Predictive Accuracy of Fish Response to Two-Dimensional Modeling Using Field Data

Both water managers and researchers have the same goal when it comes to fish conservation that is to sustain, improve or restore the aquatic habitat. With this purpose two-dimensional hydrodynamic models have been widely used in aquatic habitat studies due to its high accuracy to simulate flow. The River 2D finite-element model is able to integrate the habitat suitability curves for fish with the simulated depth and velocity fields and the river-bed characteristics of substrate and cover, outputting the weighted usable area of fish (WUA), therefore predicting the potential distribution of fish species in the river reach. The fish WUA is currently used to plan engineered habitat restoration.

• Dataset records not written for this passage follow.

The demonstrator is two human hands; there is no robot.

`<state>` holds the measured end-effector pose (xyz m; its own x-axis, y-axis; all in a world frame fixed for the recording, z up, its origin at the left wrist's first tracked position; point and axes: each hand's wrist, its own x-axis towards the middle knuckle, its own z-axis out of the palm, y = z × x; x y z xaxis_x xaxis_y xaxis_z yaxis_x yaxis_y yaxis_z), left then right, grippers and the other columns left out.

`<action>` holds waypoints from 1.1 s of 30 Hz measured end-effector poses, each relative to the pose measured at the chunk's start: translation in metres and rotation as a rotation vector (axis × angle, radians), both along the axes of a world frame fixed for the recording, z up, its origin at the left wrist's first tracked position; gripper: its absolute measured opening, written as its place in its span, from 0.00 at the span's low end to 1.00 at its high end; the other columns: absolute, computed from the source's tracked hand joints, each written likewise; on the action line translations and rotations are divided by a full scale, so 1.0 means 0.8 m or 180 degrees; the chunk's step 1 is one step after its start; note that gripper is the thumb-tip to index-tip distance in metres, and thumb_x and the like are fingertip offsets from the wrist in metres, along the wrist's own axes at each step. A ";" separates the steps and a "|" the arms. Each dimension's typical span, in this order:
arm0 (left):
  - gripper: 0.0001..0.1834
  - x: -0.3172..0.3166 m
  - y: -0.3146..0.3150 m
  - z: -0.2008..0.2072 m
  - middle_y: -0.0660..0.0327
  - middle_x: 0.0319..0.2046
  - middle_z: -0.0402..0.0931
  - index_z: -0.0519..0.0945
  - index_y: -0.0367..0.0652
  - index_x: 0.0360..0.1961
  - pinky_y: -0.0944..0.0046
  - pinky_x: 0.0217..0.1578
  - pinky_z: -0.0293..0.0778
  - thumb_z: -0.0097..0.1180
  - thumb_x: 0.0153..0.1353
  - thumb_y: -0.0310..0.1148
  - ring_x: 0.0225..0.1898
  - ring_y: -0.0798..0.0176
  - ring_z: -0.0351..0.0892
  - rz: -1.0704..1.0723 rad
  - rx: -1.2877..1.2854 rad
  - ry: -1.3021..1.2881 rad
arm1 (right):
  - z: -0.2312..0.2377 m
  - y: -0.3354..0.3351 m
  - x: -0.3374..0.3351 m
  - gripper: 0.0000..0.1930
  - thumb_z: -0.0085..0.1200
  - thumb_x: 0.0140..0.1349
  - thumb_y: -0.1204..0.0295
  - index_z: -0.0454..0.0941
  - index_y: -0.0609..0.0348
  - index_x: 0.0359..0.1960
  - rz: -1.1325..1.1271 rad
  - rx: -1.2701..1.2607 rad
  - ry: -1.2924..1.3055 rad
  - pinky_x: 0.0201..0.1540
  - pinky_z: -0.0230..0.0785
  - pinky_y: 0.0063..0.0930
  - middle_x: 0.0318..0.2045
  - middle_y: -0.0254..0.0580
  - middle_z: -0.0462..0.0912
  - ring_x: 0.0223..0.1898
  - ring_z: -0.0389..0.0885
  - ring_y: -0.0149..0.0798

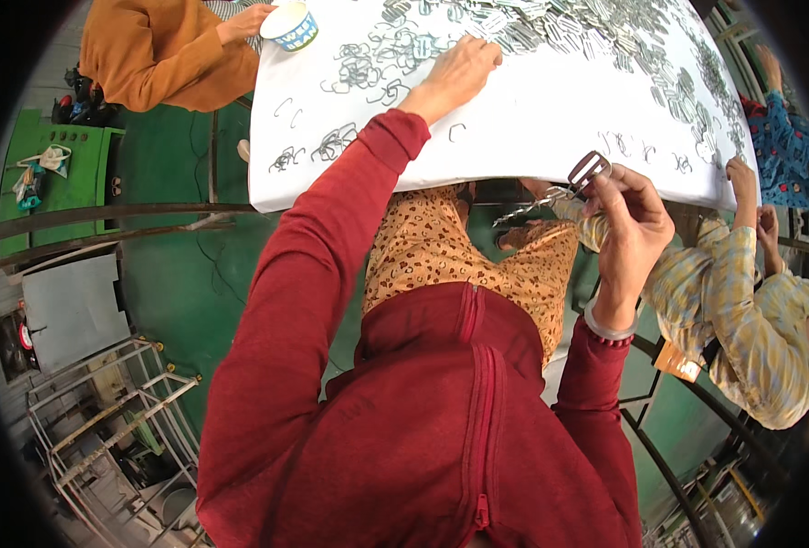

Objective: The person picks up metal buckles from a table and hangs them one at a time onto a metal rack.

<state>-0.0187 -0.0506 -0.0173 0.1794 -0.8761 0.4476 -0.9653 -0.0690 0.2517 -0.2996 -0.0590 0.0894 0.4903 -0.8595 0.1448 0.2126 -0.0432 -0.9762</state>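
Note:
My left hand (459,73) reaches far across the white table (532,119), its fingers resting on the sheet at the edge of a heap of small bent metal wire clips (550,32). My right hand (633,224) is held up near the table's front edge and pinches a rectangular metal buckle frame (589,170), from which a string of linked metal pieces (534,205) hangs down to the left. Both arms wear dark red sleeves.
A person in an orange top holds a paper cup (290,25) at the far left corner. A person in a yellow checked shirt (751,301) sits at my right, another in a blue patterned sleeve (788,146) beyond. Loose clips (331,142) lie scattered. Metal racks (112,411) stand on the green floor.

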 end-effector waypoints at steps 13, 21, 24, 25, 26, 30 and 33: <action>0.06 0.003 -0.005 -0.014 0.54 0.30 0.76 0.75 0.37 0.33 0.60 0.37 0.71 0.46 0.60 0.27 0.34 0.54 0.76 -0.0070 0.0037 0.0646 | -0.012 -0.016 -0.011 0.07 0.57 0.54 0.84 0.78 0.70 0.36 -0.0066 0.0110 -0.0072 0.25 0.69 0.18 0.24 0.40 0.81 0.22 0.76 0.28; 0.09 -0.115 0.040 0.100 0.59 0.26 0.79 0.79 0.35 0.40 0.71 0.28 0.72 0.53 0.59 0.25 0.25 0.70 0.77 -0.0752 -0.0606 0.2977 | -0.030 -0.019 -0.013 0.07 0.58 0.54 0.83 0.79 0.67 0.36 -0.0146 0.0198 0.0120 0.26 0.68 0.16 0.25 0.36 0.81 0.23 0.76 0.25; 0.06 -0.157 0.063 0.126 0.61 0.26 0.79 0.80 0.34 0.35 0.71 0.29 0.73 0.55 0.58 0.25 0.27 0.71 0.78 -0.0754 -0.0507 0.3806 | -0.033 -0.016 -0.012 0.07 0.59 0.53 0.82 0.80 0.66 0.35 -0.0249 0.0287 0.0146 0.26 0.68 0.15 0.26 0.35 0.81 0.24 0.76 0.23; 0.05 -0.168 0.072 0.134 0.60 0.25 0.79 0.80 0.34 0.34 0.71 0.29 0.73 0.56 0.57 0.24 0.27 0.71 0.77 -0.0722 -0.0506 0.3808 | -0.034 -0.015 -0.011 0.07 0.59 0.53 0.82 0.80 0.66 0.35 -0.0217 0.0283 0.0176 0.27 0.68 0.14 0.26 0.35 0.80 0.26 0.77 0.23; 0.05 -0.175 0.075 0.129 0.61 0.27 0.77 0.79 0.36 0.32 0.67 0.34 0.73 0.59 0.54 0.25 0.32 0.67 0.77 -0.0713 -0.0433 0.3957 | -0.038 -0.013 -0.010 0.07 0.59 0.54 0.82 0.79 0.66 0.35 -0.0202 0.0279 0.0153 0.27 0.69 0.14 0.27 0.34 0.80 0.27 0.77 0.23; 0.07 -0.187 0.068 0.110 0.58 0.40 0.70 0.77 0.39 0.30 0.58 0.44 0.68 0.61 0.50 0.27 0.45 0.54 0.68 -0.0884 -0.0907 0.2314 | -0.033 -0.007 -0.007 0.06 0.57 0.54 0.83 0.78 0.67 0.35 -0.0336 0.0253 0.0134 0.28 0.68 0.13 0.27 0.33 0.80 0.27 0.76 0.22; 0.08 -0.194 0.068 0.103 0.58 0.40 0.73 0.77 0.41 0.32 0.60 0.43 0.70 0.62 0.50 0.25 0.44 0.56 0.72 -0.0697 -0.1050 0.2061 | -0.033 -0.002 -0.007 0.06 0.57 0.54 0.84 0.78 0.66 0.35 -0.0389 0.0100 0.0203 0.28 0.65 0.12 0.26 0.31 0.79 0.25 0.73 0.20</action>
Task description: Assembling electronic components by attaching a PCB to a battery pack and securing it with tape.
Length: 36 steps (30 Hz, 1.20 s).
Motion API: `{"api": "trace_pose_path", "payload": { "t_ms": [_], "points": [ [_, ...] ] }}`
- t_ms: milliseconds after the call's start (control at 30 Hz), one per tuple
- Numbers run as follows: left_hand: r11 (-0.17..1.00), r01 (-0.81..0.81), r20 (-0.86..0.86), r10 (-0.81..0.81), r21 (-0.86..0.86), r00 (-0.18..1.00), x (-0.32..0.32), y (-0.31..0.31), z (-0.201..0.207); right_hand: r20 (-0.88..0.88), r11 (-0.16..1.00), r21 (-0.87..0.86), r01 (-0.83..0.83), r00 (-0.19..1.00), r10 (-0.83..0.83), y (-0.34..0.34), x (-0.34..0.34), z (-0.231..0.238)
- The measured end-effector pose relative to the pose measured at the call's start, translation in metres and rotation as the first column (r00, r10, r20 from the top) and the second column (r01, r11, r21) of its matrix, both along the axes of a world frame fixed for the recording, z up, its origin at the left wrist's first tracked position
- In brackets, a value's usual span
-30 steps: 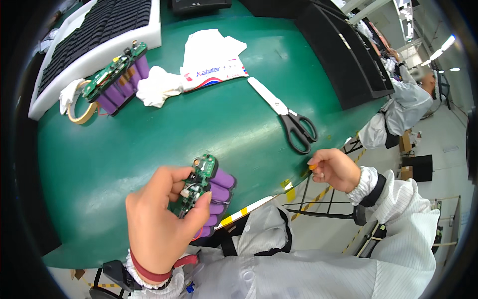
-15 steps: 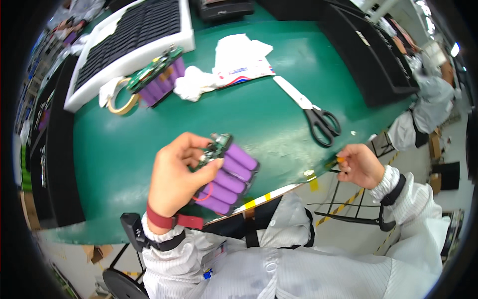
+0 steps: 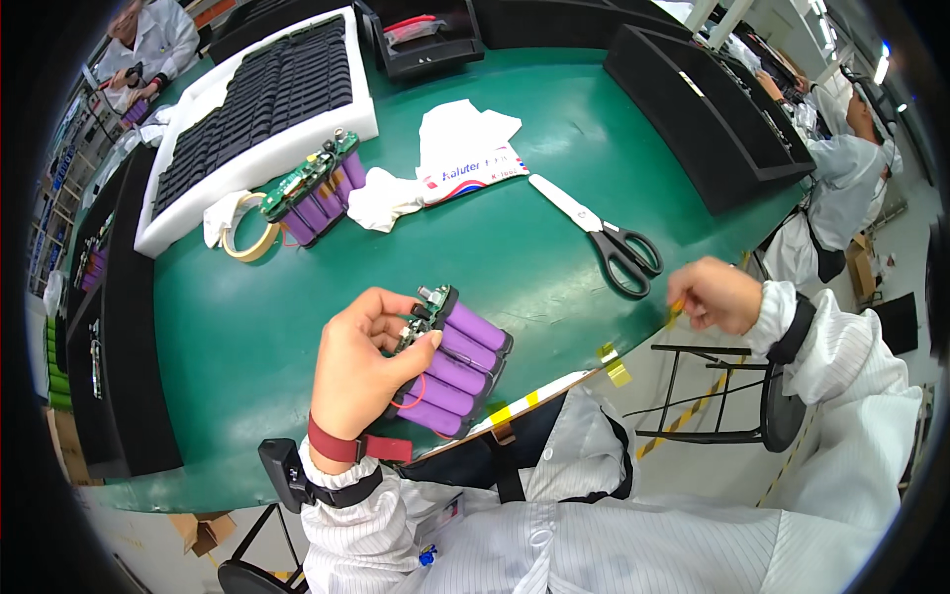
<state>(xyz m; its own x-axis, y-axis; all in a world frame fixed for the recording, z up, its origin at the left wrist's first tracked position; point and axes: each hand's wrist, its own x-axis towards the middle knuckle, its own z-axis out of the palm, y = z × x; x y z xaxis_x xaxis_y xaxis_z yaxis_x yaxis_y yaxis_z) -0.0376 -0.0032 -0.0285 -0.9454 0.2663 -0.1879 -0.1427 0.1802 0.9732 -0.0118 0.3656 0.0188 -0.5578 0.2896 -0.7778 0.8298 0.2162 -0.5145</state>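
Observation:
My left hand (image 3: 364,356) grips a battery pack (image 3: 460,361) by its green circuit-board end. The purple cells point right and toward me, and a thin red wire loops along their near side. At the table's right edge my right hand (image 3: 717,295) is closed in a pinch on a small strip of amber tape (image 3: 676,313), partly hidden by the fingers. Black-handled scissors (image 3: 621,259) lie just left of that hand. More shiny amber tape pieces (image 3: 616,368) stick to the table's near edge.
A second battery pack (image 3: 322,196) stands beside a tape roll (image 3: 249,238) and a white crumpled wrapper (image 3: 465,163). Behind is a white foam tray (image 3: 364,111) of black parts. Black bins (image 3: 683,129) line the green table (image 3: 554,109). Co-workers sit at far left and right.
My head view has shifted slightly, so the tabletop sits a little lower. My right hand has turned and moved up toward the scissors, still pinching the tape. The left hand keeps its hold on the pack.

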Motion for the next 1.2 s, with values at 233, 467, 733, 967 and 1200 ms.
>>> {"api": "trace_pose_path", "payload": {
  "t_ms": [233, 467, 733, 967, 1200],
  "points": [
    [0.998, 0.028, 0.023, -0.029, 0.051, 0.999, -0.005, -0.007, -0.008, -0.425, 0.945, 0.139, -0.297, 0.844, 0.328, -0.044, -0.013, 0.04],
    [0.997, 0.032, -0.022, -0.031, 0.075, 0.999, -0.009, -0.007, -0.017, -0.747, 0.83, 0.233, -0.507, 0.453, 0.487, -0.152, -0.005, -0.033],
    [0.995, 0.062, -0.026, -0.06, 0.079, 0.998, -0.011, -0.006, -0.027, -0.637, 0.8, -0.33, -0.5, 0.744, 0.202, -0.179, -0.026, -0.043],
    [0.997, 0.047, -0.061, -0.043, 0.058, 0.997, -0.008, -0.008, -0.022, -0.617, 0.749, -0.45, -0.486, 0.776, 0.132, -0.176, -0.026, -0.057],
    [0.995, 0.058, -0.051, -0.054, 0.077, 0.997, -0.005, -0.01, -0.022, -0.662, 0.763, -0.403, -0.504, 0.737, 0.137, -0.178, -0.021, -0.06]
  ]
}}
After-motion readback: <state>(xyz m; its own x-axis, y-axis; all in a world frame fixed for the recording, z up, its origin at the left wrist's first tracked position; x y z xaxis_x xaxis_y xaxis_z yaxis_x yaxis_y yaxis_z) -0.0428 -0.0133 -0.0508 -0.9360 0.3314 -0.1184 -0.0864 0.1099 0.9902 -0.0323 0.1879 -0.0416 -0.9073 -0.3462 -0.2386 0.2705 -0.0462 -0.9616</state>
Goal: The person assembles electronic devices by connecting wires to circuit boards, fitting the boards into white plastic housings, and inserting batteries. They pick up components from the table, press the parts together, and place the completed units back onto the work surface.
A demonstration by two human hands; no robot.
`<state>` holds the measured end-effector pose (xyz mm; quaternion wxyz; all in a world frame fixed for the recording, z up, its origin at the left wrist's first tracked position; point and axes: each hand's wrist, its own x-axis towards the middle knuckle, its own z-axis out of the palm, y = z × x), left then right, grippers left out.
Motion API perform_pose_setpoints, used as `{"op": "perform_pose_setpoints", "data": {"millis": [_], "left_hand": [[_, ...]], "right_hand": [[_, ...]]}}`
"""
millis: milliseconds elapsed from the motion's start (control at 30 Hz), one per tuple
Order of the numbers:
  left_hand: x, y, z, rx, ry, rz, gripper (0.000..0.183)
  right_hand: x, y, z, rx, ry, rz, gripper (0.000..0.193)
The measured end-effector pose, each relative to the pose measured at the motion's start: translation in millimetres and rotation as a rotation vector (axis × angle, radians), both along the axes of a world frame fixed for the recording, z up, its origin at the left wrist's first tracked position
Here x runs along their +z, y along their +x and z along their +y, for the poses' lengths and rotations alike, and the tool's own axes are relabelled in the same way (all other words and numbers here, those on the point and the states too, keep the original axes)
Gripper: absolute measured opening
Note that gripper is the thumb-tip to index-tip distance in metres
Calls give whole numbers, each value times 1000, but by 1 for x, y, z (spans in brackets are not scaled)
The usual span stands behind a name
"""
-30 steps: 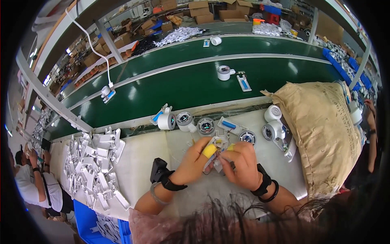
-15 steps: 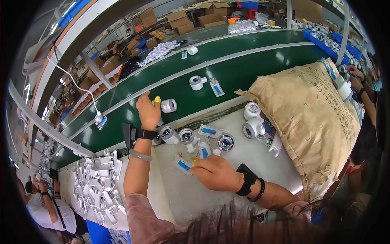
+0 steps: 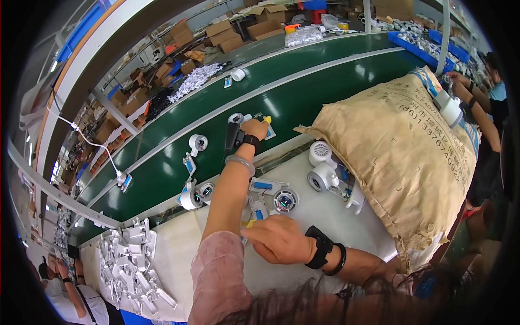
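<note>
On my feed L hand (image 3: 254, 129) has just shifted right over the green conveyor belt (image 3: 303, 92) to the far housing (image 3: 235, 118), so the near housing (image 3: 198, 143) now lies free on the belt. L fingers part-spread; can't tell if gripping. R hand (image 3: 279, 238), fingers curled, is over the bench (image 3: 179, 244) nr a blue-striped bracket (image 3: 255, 205); hold unclear. Vs. earlier, the blue-striped plate by R fingertips is out of sight, prob. behind L forearm.
</note>
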<state>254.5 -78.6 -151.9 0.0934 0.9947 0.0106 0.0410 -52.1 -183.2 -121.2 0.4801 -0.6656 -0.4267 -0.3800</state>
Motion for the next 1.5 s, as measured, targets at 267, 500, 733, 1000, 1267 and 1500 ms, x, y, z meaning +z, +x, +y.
{"op": "perform_pose_setpoints", "data": {"millis": [267,500,733,1000,1267,1500], "left_hand": [[-19,27,-1,62,-128,80,49],[-1,1,-2,-41,-502,233,37],[70,-77,42,-211,-1220,232,48],[136,-218,77,-703,-1219,534,56],[96,-298,115,-618,-1049,628,47],[71,-312,123,-661,-528,581,38]], "right_hand": [[-2,2,-4,-66,-4,36,47],[-7,7,0,-53,-41,14,45],[4,11,-7,-140,-28,106,48],[15,25,-27,-296,0,415,63],[1,21,-16,218,-101,583,22],[5,25,-21,243,-370,459,17]]}}
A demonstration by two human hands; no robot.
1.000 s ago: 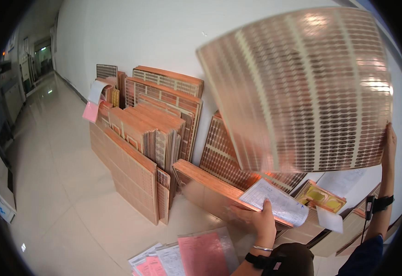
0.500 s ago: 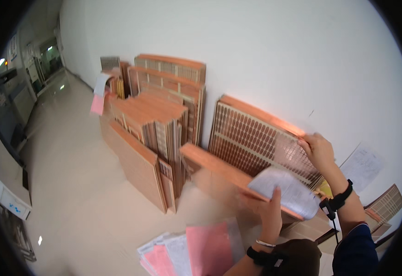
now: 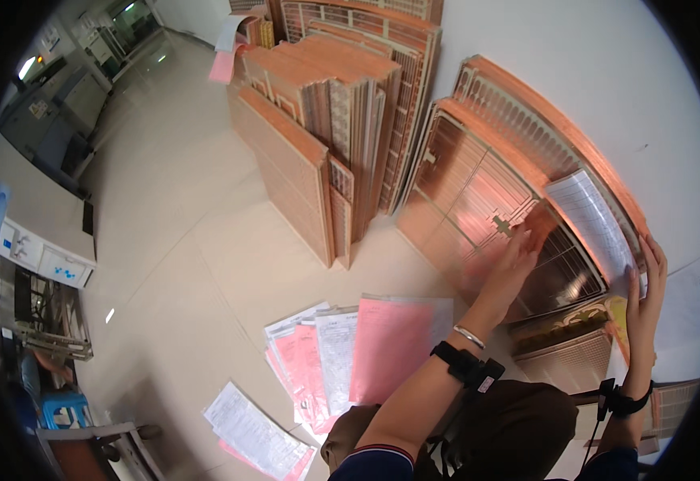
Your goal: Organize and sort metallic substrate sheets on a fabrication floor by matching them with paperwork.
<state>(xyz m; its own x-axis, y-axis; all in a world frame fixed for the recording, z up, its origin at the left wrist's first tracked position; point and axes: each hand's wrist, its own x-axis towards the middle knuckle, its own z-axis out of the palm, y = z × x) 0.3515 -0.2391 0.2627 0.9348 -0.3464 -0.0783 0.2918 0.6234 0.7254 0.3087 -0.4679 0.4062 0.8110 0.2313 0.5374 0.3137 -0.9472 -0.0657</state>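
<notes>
A stack of copper-coloured patterned panels (image 3: 466, 184) leans against the wall at right. My left hand (image 3: 514, 268) lies with fingers stretched out against the front panel's shiny face, holding nothing. A white written sheet (image 3: 594, 216) sticks up between the front panel and the rear panel (image 3: 518, 108). At the right end of this stack is my right hand (image 3: 647, 280), with fingers extended and thumb apart, touching the panel corner beside the sheet. What its fingers touch behind the edge is partly hidden.
A second panel stack (image 3: 310, 144) stands upright on the floor to the left. Pink and white papers in clear sleeves (image 3: 390, 345) lie before me, with another white sheet (image 3: 258, 433) nearer. Further left are a blue stool (image 3: 65, 409) and a white cabinet (image 3: 41, 260).
The panel my left hand held now leans against the rear one, with the white sheet between them. My right hand has moved down to the stack's right end. My view has shifted downward.
</notes>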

However, little is known about the in situ variability associated to such prediction both for hydraulic and biological data, while ecological responses are known to be driven by many factors and thus noisy. To test the level of predictive accuracy of hydraulic and biological simulations, we modeled the habitat used by two species, the Iberian barbel Barbus bocagei and the Iberian straight-mouth nase Pseudochondrostoma polylepis, according to their preferences for depth, velocity, substrate and cover, and using new field results, we compared measured and simulated hydraulic and biological outcomes for different discharges using the River2D model. The results indicate that the 2D simulation is highly dependent on the density and location of points used for bed topography and therefore dependent on deviations related to data collection decisions. Substantial differences could be found for the biological response, only partly explained by the bed topography outliers. Likely, field habitat outcomes also result from other biotic and abiotic interactions occurring in the ecosystem, and restoration planning should be particularly aware of such variability.